宋乐被她逗笑了,答:“我是公务员,你给我送礼那不是害我吗?你要是真的想谢我,一会儿我哥们聚餐,你能不能帮我撑撑面子?”
李知难陪着宋乐参加了聚会。
和她想象中不一样,聚会的地点不是什么高大上的餐厅会所,而是胡同里那种蹲在马扎上吃小桌板的小脏摊,宋乐和他的几个发小看起来毫不介意,开怀地聊着不着四六的天儿。
北京孩子的聊天内容很奇怪,明明什么都没有,可又天罗地网无所不含,夹杂着令人发笑的插科打诨,气氛好得有些诡异。
饭后,李知难抢着结账,又被宋乐拉到一边教育了一顿。“没有让姑娘出钱的道理。你这么着不如直接扇我嘴巴。”
李知难问他,为什么要选择那样的一个地方,宋乐说,那家老板是个低保户,他们经常去照顾。
后来,李知难的爸爸摔断了腿,宋乐先他一步到了医院照顾打点。
没两天,就连医院里的小护士都对这个男人青睐有加。他说话办事周到体贴,却不是高高在上体面周全的那一套,他来的时候给人带俩苹果,搬搬快递,甚至有一天拎了两套煎饼果子,他聊小张护士淘气的儿子,给刘护士长带同仁堂的膏药,他幽默开朗有分寸,很快就让李知难爸爸成了那一楼最受优待的病人。
李知难几次推拒,都在他那里碰了软钉子,后来她认真地找他解释,无论你做什么,咱们俩是没可能的。
宋乐只憨憨回:“明白,我自己个儿几斤几两我还心里没数吗?我要是真惦记你,那不是抢着给自己报名当癞蛤蟆吗?我傻啊?”
李知难不明白他为什么要这样。
宋乐回道:“相逢是缘,何况我是党员,你们人民群众不懂我们的思想觉悟,我不怪你,啊。”

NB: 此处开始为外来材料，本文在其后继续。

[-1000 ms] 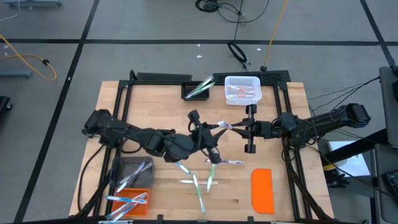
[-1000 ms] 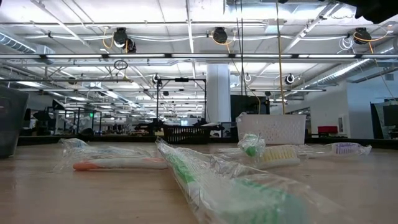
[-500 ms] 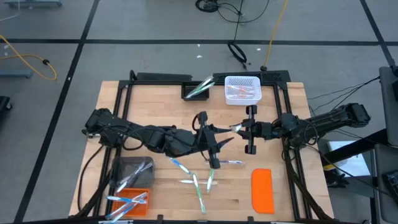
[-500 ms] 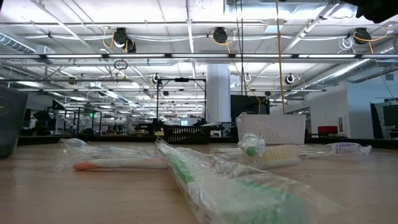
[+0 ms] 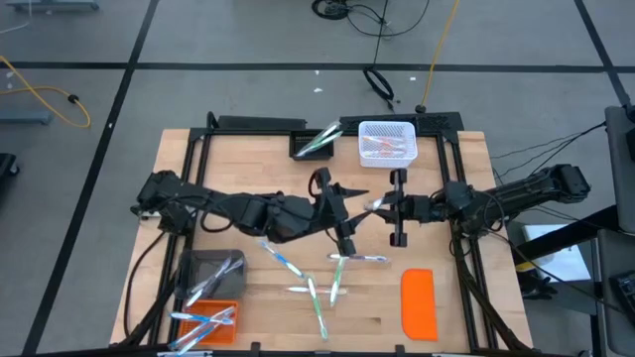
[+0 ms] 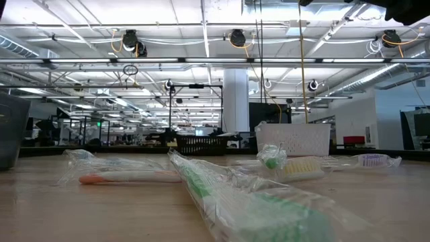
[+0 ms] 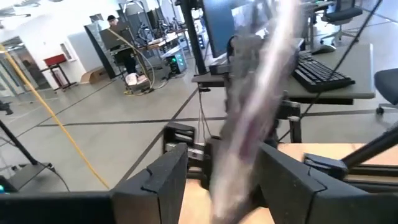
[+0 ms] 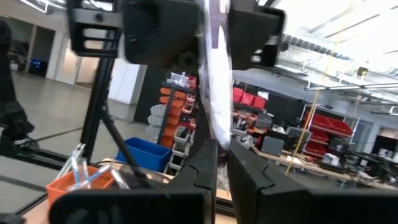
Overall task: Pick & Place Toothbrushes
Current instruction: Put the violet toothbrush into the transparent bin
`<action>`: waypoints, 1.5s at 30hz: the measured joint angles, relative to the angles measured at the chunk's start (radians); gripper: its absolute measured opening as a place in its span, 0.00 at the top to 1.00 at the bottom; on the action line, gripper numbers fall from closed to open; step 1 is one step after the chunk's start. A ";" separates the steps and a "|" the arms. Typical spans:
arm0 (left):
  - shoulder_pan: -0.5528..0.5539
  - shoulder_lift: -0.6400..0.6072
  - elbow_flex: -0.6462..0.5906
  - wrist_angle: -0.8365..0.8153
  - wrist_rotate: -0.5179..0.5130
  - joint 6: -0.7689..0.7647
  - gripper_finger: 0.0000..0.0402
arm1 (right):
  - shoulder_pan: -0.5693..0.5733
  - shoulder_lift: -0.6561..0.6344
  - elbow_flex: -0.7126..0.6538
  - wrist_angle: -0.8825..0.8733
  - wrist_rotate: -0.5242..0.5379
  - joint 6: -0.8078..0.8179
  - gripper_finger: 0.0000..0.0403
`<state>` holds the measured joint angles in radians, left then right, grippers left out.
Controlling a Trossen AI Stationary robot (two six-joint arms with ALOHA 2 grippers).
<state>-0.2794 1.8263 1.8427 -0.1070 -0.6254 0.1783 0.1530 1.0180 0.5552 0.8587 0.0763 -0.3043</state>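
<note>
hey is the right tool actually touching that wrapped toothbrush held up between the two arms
Touching. In the right wrist view, the right tool has its fingers shut on the wrapped toothbrush, which rises from between them.

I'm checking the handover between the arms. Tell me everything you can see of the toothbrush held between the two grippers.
The wrapped toothbrush is a thin pale stick in clear crinkly plastic, held above the middle of the table. The right gripper is shut on one end. The left gripper stands open around the other end, its fingers on either side of the wrapper and apparently clear of it. In the left wrist view it looks whitish with a faint purple tint; its bristle end cannot be made out.
</note>
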 joint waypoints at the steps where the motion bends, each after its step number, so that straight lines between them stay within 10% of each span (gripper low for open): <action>1: 0.001 0.000 0.000 0.000 0.000 0.000 0.52 | 0.000 0.000 0.000 -0.003 0.001 -0.001 0.97; 8: 0.000 0.000 0.000 0.000 0.000 0.003 0.58 | -0.008 0.000 0.000 -0.026 0.004 -0.004 0.97; 16: -0.002 0.000 0.000 -0.003 0.076 0.033 0.96 | -0.008 0.000 0.000 -0.065 0.000 -0.002 0.96; 33: -0.054 -0.038 -0.001 -0.221 -0.119 -0.050 0.99 | -0.012 0.000 0.000 -0.173 0.086 -0.019 0.64; 45: -0.167 -0.108 0.000 -1.034 -0.182 -0.893 0.98 | -0.012 0.000 0.000 -0.249 0.163 -0.004 0.56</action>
<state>-0.4467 1.7179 1.8423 -1.1412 -0.8073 -0.7147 0.1413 1.0176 0.5552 0.6097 0.2394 -0.3088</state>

他没事人一样该做什么做什么,像是李知难是组织分配给他的政治任务。
有一天,北京晚报上刊登了一则故事,党员为保护民众和劫匪拼命进了ICU,李知难联系了几天都没联系到宋乐,最后有些着了急。几天后,他一脸黑地回来,说是去农村志愿服务去了。
“你不会是担心我吧?”宋乐和她开着玩笑。
李知难倒是难得地被人用这样有些暧昧的话开玩笑,却心里没有生出反感。
也就半年光景,当李知难厌倦了周围人没完没了介绍的相亲对象,她问宋乐:“你想跟我结婚吗?”
宋乐回:“想啊。”
“但是我……”
“我知道,我不是你喜欢的类型,可是我觉得婚姻就跟革命一样,只要目的地是相同的,其他的都不重要。”
“你的目的地是哪里?”
“为人民服务啊。”宋乐笑着,像是玩笑一样。
“你还是好好想想吧,我怕对你不公平。坦白讲,我年纪在这里,结婚对我来说不过是完成任务,是为了以后工作方便,家人放心,传宗接代,反正都是现实因素,我不太相信感情那一套。”李知难解释道。

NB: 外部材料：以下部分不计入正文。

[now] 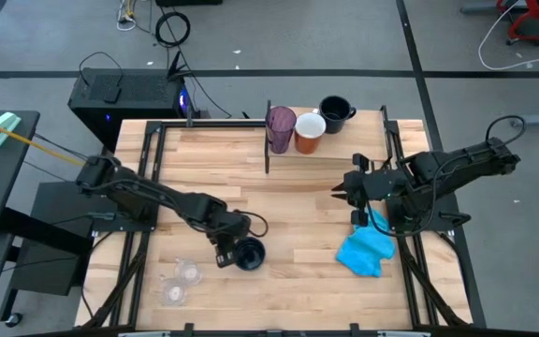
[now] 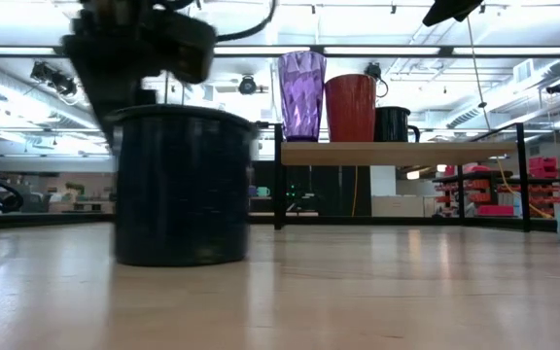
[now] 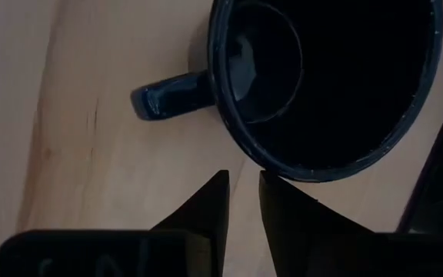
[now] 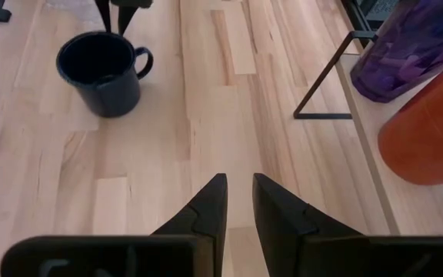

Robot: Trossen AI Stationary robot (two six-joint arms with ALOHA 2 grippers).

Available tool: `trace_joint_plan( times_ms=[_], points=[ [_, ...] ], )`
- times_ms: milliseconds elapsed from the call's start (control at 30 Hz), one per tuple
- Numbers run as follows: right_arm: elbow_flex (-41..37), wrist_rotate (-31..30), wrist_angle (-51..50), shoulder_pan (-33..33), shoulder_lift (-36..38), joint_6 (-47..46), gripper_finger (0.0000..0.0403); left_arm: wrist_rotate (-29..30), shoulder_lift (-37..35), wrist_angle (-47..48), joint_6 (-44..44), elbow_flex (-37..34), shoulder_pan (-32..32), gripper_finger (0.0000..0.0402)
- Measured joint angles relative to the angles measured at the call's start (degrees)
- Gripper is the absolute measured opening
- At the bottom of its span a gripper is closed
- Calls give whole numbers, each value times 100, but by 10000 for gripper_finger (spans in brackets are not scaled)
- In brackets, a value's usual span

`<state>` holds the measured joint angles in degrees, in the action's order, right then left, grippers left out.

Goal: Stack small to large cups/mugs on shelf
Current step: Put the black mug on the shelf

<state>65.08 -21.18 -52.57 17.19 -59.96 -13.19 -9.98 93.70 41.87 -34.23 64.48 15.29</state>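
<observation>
Down at the near left of the tabletop (image 1: 279,178), two small clear plastic cups (image 1: 182,282) sit close together, faint against the wood and hard to make out. Just right of them, the left gripper (image 1: 225,253) is poised over a dark navy mug (image 1: 249,254), and its fingers (image 3: 206,208) are drawn narrow with only a slim gap between them and nothing in it. The wrist camera looks straight down into that mug, handle sticking out to one side, the rim just beyond the fingertips, apart from them. From table height the mug stands upright on the wood, the gripper a dark blur above it, so whether anything touches the rim cannot be told there.

Moving along to the middle at the far edge, the shelf (image 2: 397,153) carries three pieces in a row: the purple tumbler (image 1: 281,128), then the orange mug (image 1: 309,133) right beside it, then the second navy mug (image 1: 334,114). The level view hides part of that last mug behind the orange one.

Over on the right, the right gripper (image 1: 342,190) hangs above bare boards, fingers nearly together and empty, well apart from the shelf. Just near of it lies a bright blue cloth (image 1: 366,245), cut off at the edge in the level view.
</observation>
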Motion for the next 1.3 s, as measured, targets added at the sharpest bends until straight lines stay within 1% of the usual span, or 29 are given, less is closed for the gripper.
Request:
trace_joint_plan(
  times_ms=[200,400,433,533,600,767,1033,1200,1300],
  points=[
    [0,1,-1,0,0,-30,71,281,432,20,517,495,-133,82],
    [0,3,-4,0,0,-21,71,376,613,-86,727,547,-343,82],
    [0,1,-8,0,2,-21,71,346,646,-107,755,552,-359,82],
    [0,1,-15,0,2,-17,71,-16,682,89,792,536,-262,82],
    [0,3,-12,0,1,-12,71,-177,677,-7,790,546,-131,82],
    [-2,1,16,0,2,24,71,-175,678,2,674,547,198,82],
    [-2,1,37,0,2,-10,71,264,784,-346,445,539,438,82],
    [-2,1,42,0,2,14,71,475,784,-929,445,540,440,82],
    [-2,-1,56,0,7,82,71,645,784,-1093,478,540,440,82]
  ],
)
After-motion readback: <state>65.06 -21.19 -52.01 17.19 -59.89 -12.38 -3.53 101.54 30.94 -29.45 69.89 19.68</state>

“那赶巧了,咱俩正合适。”宋乐答,“我也不想找那种爱来爱去腻腻歪歪作天作地的媳妇,老百姓过日子,平平淡淡做个伴,多好啊。”
他们去登记处领了证,连婚礼也没办,宋乐将收到的礼金以他们的名字捐了出去,这场婚姻就这样开始了。两个目的相同的人,满足对方家长对孩子择偶的期待,一位老师和一位公务员,开展也许为期一生的合作。

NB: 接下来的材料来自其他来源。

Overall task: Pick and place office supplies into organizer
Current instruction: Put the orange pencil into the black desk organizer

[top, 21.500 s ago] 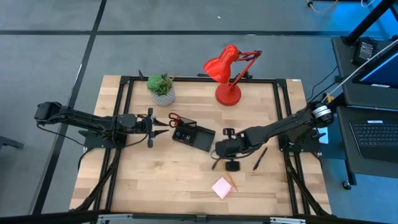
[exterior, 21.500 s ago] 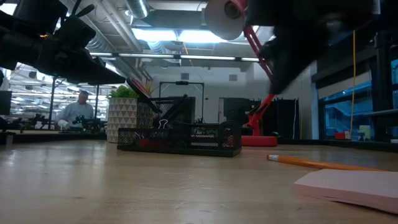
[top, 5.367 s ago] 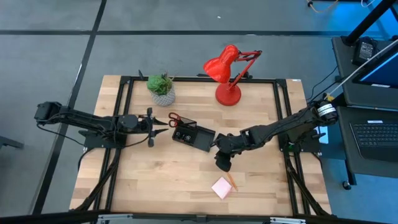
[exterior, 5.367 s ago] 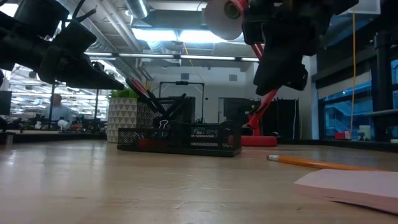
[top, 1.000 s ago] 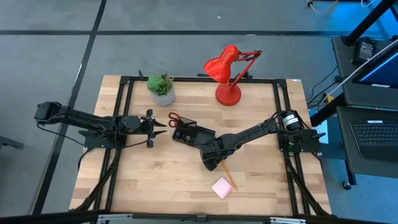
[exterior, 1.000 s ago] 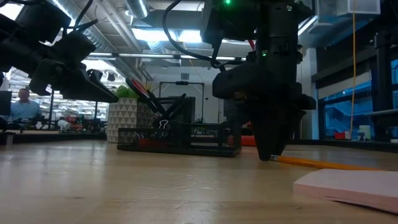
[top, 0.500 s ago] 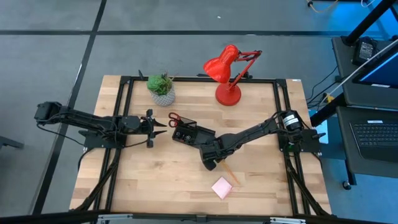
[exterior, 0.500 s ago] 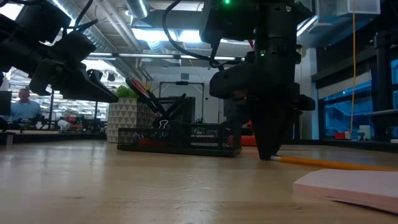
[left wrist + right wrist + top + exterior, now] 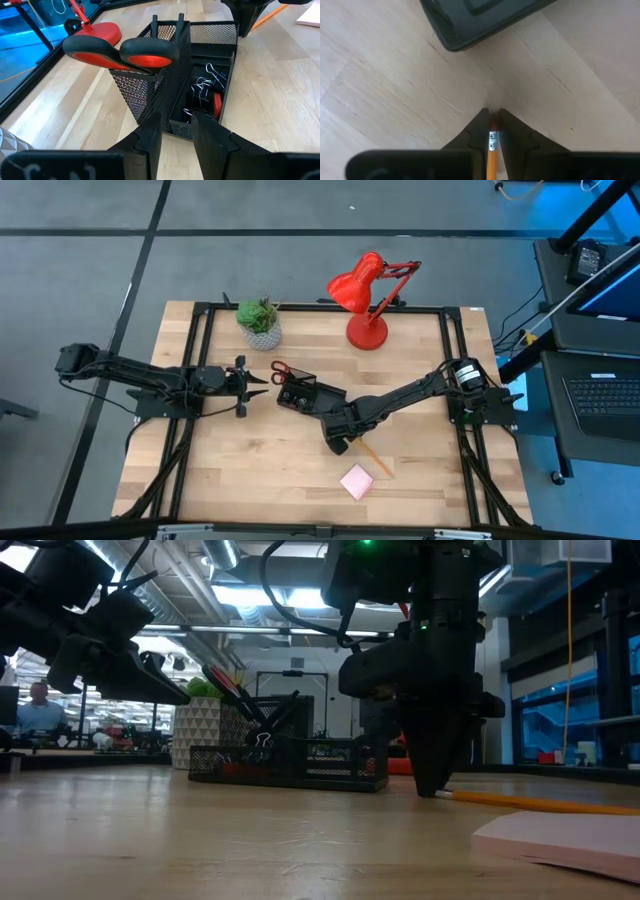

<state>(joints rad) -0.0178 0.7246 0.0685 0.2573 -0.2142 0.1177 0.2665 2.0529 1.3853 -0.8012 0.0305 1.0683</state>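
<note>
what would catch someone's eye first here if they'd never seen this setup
Probably the red desk lamp at the table's far edge, the brightest thing in view. Next, the right end effector at mid-table, pinched on the eraser end of the orange pencil, just beside the black mesh organizer. Red-handled scissors stand upright in the organizer's tall section.

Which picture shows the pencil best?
The right wrist view: the pencil sits pinched between the right end effector fingers. The high view shows it as a thin orange line, the low view side-on, the left wrist view only an orange bit.
</note>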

曲子格试探问道:“知难,哪怕没有感情,可他出轨了,你怎么能接受呢?”
李知难回道:“我其实还没有和他谈这件事情。”
曲子格:“你不生气吗?”
李知难摇头:“说实话,我有些松了一口气。”
“为什么?”
“可能潜意识里,我也知道他当年的说法未必是真的,但是我懒得再折腾了,所以就顺水推舟地当作真的了。”李知难答道。
“知难,”曲子格道,“你被伤害过吗?”
李知难被这个问题问得一个激灵。
曲子格道:“我就是觉得没有人会天生不想要爱情的,这事不合理啊。”
李知难笑道:“天底下那么多和尚尼姑,有什么不合理的呢?”
“人家那是看破红尘,你这红尘还没进去呢!”
李知难低头道:“那你不如把我当成残疾,这种性格可能是一种残疾,这样想,会不会好接受一点?”
曲子格道:“好,就算你不在乎爱情。但是我们是社会主义,我们的婚姻是一夫一妻制,这你总要接受吧?”
李知难道:“我知道。”
“然后呢?”
“婚姻不是谈恋爱,我们之间还有皮皮,我要考虑的不只是我自己,况且我们双方父母年纪也都大了,承受能力差,这种事情传出去,对大家的名声都不好,我是想着多一事不如少一事。”李知难解释,“觉得没有必要闹得那么难堪。”
“你为什么要想这些?”曲子格听得一脸离谱,“做错事的是宋乐,不是你,知难,你没有做错任何事情,这些是他应该考虑的,不是你。”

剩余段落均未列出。